The System Comes First

 
   When I first started martial arts training when I was 16 years old, I was drawn to Bruce Lee's philosophy. In a nutshell, he was against styles and systems of training, in that they would come first, forcing an individual to conform to the system.
   I was reminded of all this yesterday, in a school meeting. I cannot go into any specifics, but I can say it certainly roused my passion against the "classical mess" as Bruce would put it.  I saw, clear as day, the system coming first, before the student.  Quite frankly, it made me ill.  As I thought more about it, I realized how many students are alienated, how many are counted as an "acceptable loss".  So many students, especially those with "learning disabilities" are thrown off the cliff by the system.
   I put disabilities in quotations for a reason.. Please understand, it is not to downgrade any one's learning challenges.  To me, in my experience, the labels are often just another aspect of the system. The student's come to accept it, and then, well, you know the rest....
   I so often get great results with students so labeled because I take them as individuals, not as parts of the system.  I unlock them, I use their strengths to their advantage.  It should be about the individual, after all.  The disability is often that the system never got around to figuring out how to teach the child, period.  Again, I am not saying that there are not genuine, organic disabilities that affect learning, but there are not in the numbers I see.

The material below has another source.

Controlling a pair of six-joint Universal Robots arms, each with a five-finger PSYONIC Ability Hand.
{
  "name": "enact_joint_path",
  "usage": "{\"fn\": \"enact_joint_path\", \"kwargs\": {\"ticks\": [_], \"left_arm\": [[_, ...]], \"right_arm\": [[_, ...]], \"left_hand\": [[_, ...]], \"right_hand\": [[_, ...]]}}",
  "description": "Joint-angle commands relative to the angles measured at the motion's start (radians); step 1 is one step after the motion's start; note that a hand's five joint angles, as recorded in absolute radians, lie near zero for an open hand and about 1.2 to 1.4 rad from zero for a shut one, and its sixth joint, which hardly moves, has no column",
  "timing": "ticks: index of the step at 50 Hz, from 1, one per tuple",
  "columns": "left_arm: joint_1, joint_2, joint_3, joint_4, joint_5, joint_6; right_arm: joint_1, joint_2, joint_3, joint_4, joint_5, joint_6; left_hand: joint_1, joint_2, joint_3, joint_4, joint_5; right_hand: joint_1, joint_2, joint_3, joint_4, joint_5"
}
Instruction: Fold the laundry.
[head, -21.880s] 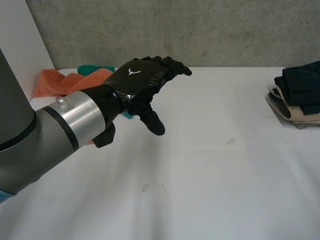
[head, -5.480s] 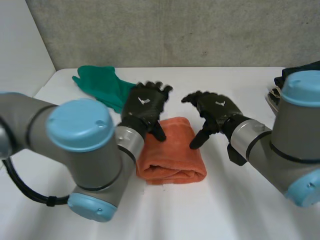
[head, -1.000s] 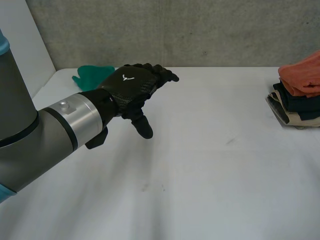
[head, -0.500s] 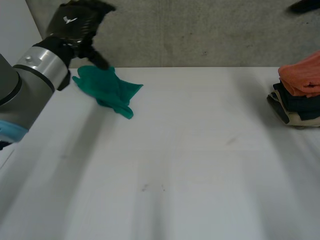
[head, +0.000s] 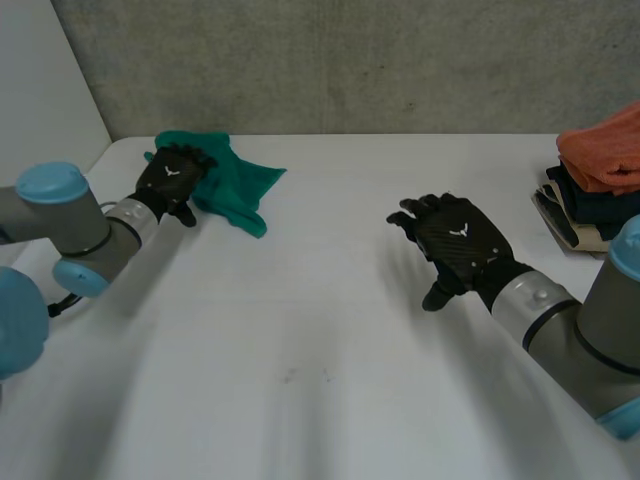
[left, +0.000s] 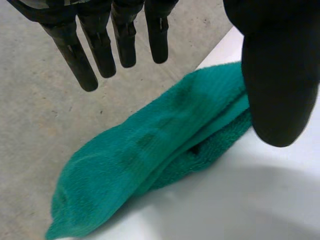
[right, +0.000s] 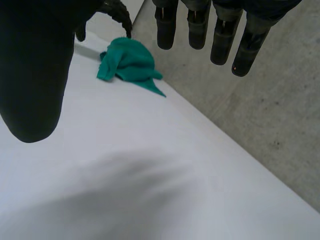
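Head camera: high, between and behind the arms, looking down and forward across the white table (head: 330, 340) to the grey concrete wall (head: 400, 60) along its far edge. Wide coverage, left edge to right edge.

Left wrist camera: looks along the left hand (head: 172, 182) past its straight fingers (left: 100, 45). Very close to the crumpled green terry cloth (left: 150, 150) at the table's far left corner, with the wall behind.

Right wrist camera: on the right hand (head: 455, 240) near mid-table, faces that same corner from well apart.

Shared by all three: cloth, table, wall.
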Motion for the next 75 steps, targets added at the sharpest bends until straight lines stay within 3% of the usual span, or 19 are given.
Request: {"fn": "enact_joint_path", "kwargs": {"ticks": [1, 10, 12, 14, 18, 42, 45, 48, 49, 54, 58, 62, 65, 70, 75], "left_arm": [[-0.012, -0.121, 0.151, 0.004, 0.034, -0.005], [-0.014, -0.196, 0.283, 0.008, 0.108, -0.002], [-0.015, -0.204, 0.296, 0.014, 0.119, -0.002], [-0.015, -0.209, 0.299, 0.034, 0.148, 0.000], [-0.021, -0.215, 0.299, 0.079, 0.152, 0.009], [-0.026, -0.298, 0.385, 0.105, 0.208, 0.181], [-0.026, -0.302, 0.388, 0.105, 0.212, 0.185], [-0.031, -0.304, 0.383, 0.108, 0.209, 0.204], [-0.037, -0.304, 0.376, 0.111, 0.202, 0.214], [-0.092, -0.238, 0.253, 0.122, 0.154, 0.354], [-0.106, -0.011, -0.006, 0.137, 0.119, 0.441], [-0.138, 0.202, -0.264, 0.165, 0.102, 0.403], [-0.205, 0.392, -0.478, 0.163, 0.080, 0.308], [-0.332, 0.651, -0.774, 0.165, 0.041, 0.037], [-0.490, 0.730, -0.916, 0.172, 0.016, -0.225]], "right_arm": [[-0.002, -0.030, 0.060, -0.003, 0.031, 0.006], [-0.015, -0.050, 0.100, -0.003, 0.040, 0.000], [-0.020, -0.050, 0.104, -0.003, 0.040, 0.000], [-0.022, -0.051, 0.106, -0.003, 0.040, 0.000], [-0.023, -0.053, 0.109, 0.000, 0.040, 0.000], [-0.061, -0.114, 0.124, 0.020, 0.035, -0.002], [-0.065, -0.117, 0.126, 0.019, 0.035, -0.002], [-0.065, -0.117, 0.124, 0.019, 0.034, -0.002], [-0.065, -0.117, 0.124, 0.019, 0.034, -0.002], [-0.065, -0.117, 0.124, 0.019, 0.032, -0.002], [-0.066, -0.126, 0.124, 0.019, 0.034, -0.002], [-0.077, -0.145, 0.126, 0.019, 0.035, -0.002], [-0.092, -0.162, 0.127, 0.020, 0.038, 0.001], [-0.103, -0.185, 0.130, 0.019, 0.043, 0.004], [-0.112, -0.191, 0.130, 0.019, 0.043, 0.006]], "left_hand": [[0.115, 0.121, 0.122, 0.117, 0.116], [0.182, 0.188, 0.189, 0.184, 0.183], [0.270, 0.276, 0.277, 0.272, 0.271], [0.496, 0.502, 0.503, 0.498, 0.497], [0.643, 0.649, 0.650, 0.645, 0.644], [0.523, 0.529, 0.530, 0.525, 0.524], [0.684, 0.690, 0.691, 0.686, 0.685], [1.070, 1.076, 1.077, 1.072, 1.071], [1.072, 1.078, 1.078, 1.074, 1.072], [1.072, 1.078, 1.079, 1.074, 1.072], [1.072, 1.078, 1.079, 1.074, 1.072], [1.072, 1.078, 1.079, 1.074, 1.072], [1.072, 1.078, 1.079, 1.074, 1.072], [1.072, 1.078, 1.079, 1.074, 1.072], [1.072, 1.078, 1.079, 1.074, 1.072]], "right_hand": [[-0.030, -0.050, -0.041, -0.069, -0.065], [-0.030, -0.050, -0.041, -0.069, -0.065], [-0.030, -0.050, -0.041, -0.069, -0.065], [-0.030, -0.050, -0.041, -0.069, -0.065], [-0.030, -0.050, -0.041, -0.069, -0.065], [-0.030, -0.050, -0.041, -0.069, -0.065], [-0.030, -0.050, -0.041, -0.069, -0.065], [-0.030, -0.050, -0.041, -0.069, -0.065], [-0.030, -0.050, -0.041, -0.069, -0.065], [-0.030, -0.050, -0.041, -0.069, -0.065], [-0.030, -0.050, -0.041, -0.069, -0.065], [-0.030, -0.050, -0.041, -0.069, -0.065], [-0.030, -0.050, -0.041, -0.069, -0.065], [-0.030, -0.050, -0.041, -0.069, -0.065], [-0.030, -0.050, -0.041, -0.069, -0.065]]}}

   The late Dr. Don Blackerby, from whom I learned a majority of what I do, laid out presuppositions that the system uses.  They are negative assumptions, and I still see them rampant.  What the system fails to see is the emotional component of learning.
   I recently counseled with a high school student who confessed to me that she had an abortion over the summer. She is now an emotional mess.  Tell me how any of the latest and greatest curricula or methods will make any impact at all until her emotional state is cleared and balanced?  They won't, they can't.  So simple of a concept, isn't it? Yet so often overlooked.  This is perhaps the greatest tragedy of the educational system of all.